Apr 29, 2008

Flyers know how to work up the crowd

More from Philadelphia -- an article from the Globe and Mail about how the Philadelphia Flyers are working up their fans for the playoffs. (Again via KuklasKorner)

"There's still a Philly flu," [Bernie Parent] says. "Only it's different. It used to be out on the ice, but now it's mostly in the crowd. When we won, I used to say 75 per cent of our success was the crowd."

Last night, it might have been closer to 100 per cent for the first two periods of the Flyers' 3-2 victory over the Montreal Canadiens...

There was no need of the scoreboard announcer welcoming "the most intimidating fans in hockey" to the Wachovia Center. They know who they are — a crowd that would have made the lions wet themselves in Nero's Rome.

The atmosphere in the lead-up to the game was, well, surly, both inside and outside the Flyers' rink.

...

At the turnstiles, they handed out orange T-shirts with "Crush the Canadiens!" stencilled across the chest. They flashed "Vengeance Now!" across the wraparound scoreboard.

They offered a blistering booing in accompaniment of the Canadian anthem — "I didn't like it," Philadelphia goaltender and Quebec native Martin Biron said at game's end. They cheered through a long rendition of God Bless America, with Lauren Hart, daughter of the late Flyers' play-by-play announcer Gene Hart, joining in a duet with the late Kate Smith, Smith coming in from some other dimension courtesy of grainy film.

...

They were handed blowup orange thundersticks and, for a select few, blowup sledgehammers just in case the visiting Canadiens didn't get the point.

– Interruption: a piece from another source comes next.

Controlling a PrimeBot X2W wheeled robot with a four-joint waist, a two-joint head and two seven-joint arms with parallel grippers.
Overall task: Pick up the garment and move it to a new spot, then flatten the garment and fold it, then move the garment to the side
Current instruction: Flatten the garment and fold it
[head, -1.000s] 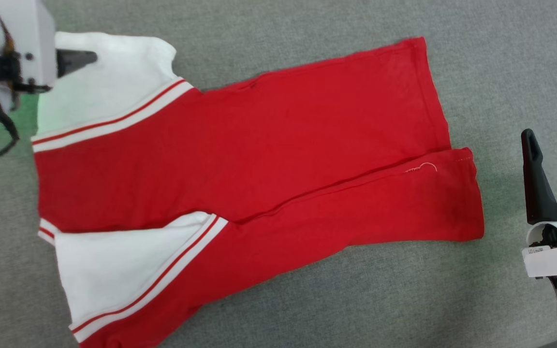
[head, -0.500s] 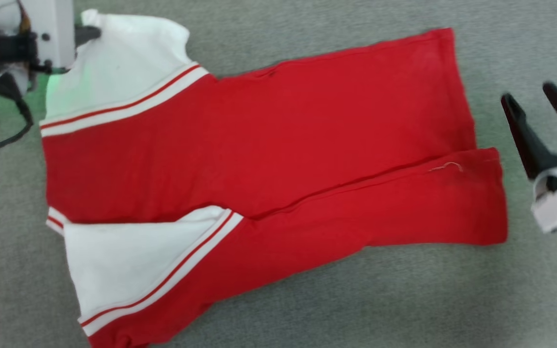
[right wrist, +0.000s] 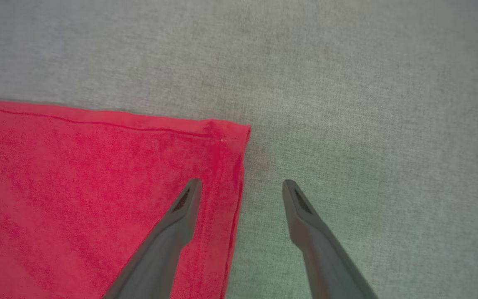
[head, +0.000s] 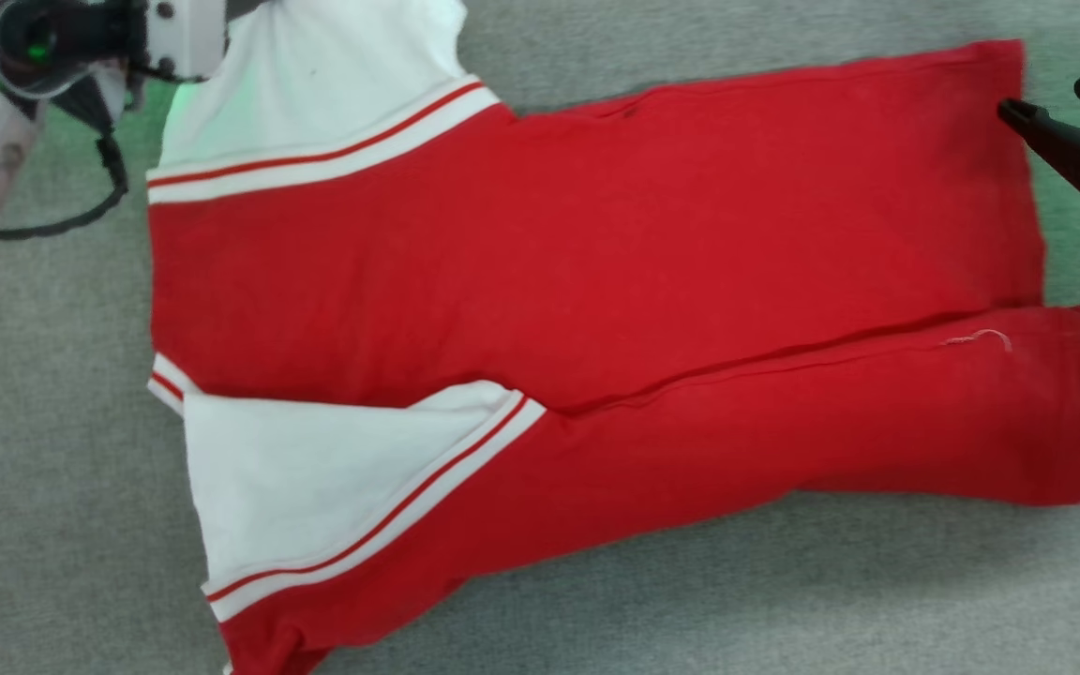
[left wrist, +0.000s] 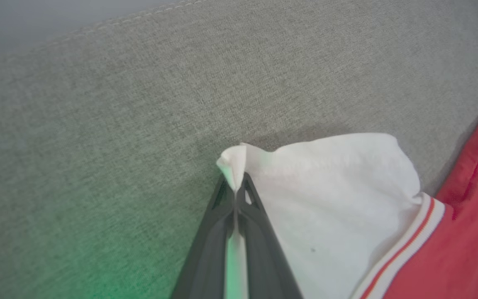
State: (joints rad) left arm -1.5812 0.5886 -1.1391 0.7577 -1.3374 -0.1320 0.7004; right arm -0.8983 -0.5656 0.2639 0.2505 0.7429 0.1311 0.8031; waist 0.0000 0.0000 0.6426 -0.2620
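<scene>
Left gripper (left wrist: 235,185) pinched tight on a white sleeve corner of the jersey (head: 596,234); right gripper (right wrist: 242,185) spread wide at a red hem corner, one finger over the cloth, the other over grey fabric (head: 784,581). Jersey lies spread out on that fabric, sleeves toward the left gripper.

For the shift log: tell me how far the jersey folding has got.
Done: the red jersey lies spread flat on the grey fabric. In hand: the left gripper is shut on a white sleeve corner; the right gripper, open, straddles the red hem corner. Left: close on the hem, fold, move it aside.
</scene>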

The scoreboard announcer predicted a "nasty, bloodthirsty" game to answer the "nasty" Montreal Canadien, Tom Kostopoulos, who offered up that controversial "face wash" to a Flyer to end the previous game in Montreal, which Philadelphia had won to even the series at one game apiece.

They showed a few select brawls on the scoreboard, particularly concentrating on those times in the past 41 years of Flyers history where they have pounded various Canadiens players to the ice, if not quite to a pulp.

They paraded out Ed Hospodar, Philadelphia hero of a famous 1987 pregame brawl between the Flyers and the Canadiens, and Hospodar brought the fans to their feet by rolling up his sleeves and doing a little shadow boxing.

They showed clips of what outside media — in this case Washington, home of the Capitals, the team the Flyers beat in seven games in Round 1 — had to say of Philadelphia's famously partisan fans and invited these fans to roundly boo any outside condemnation of their behaviour.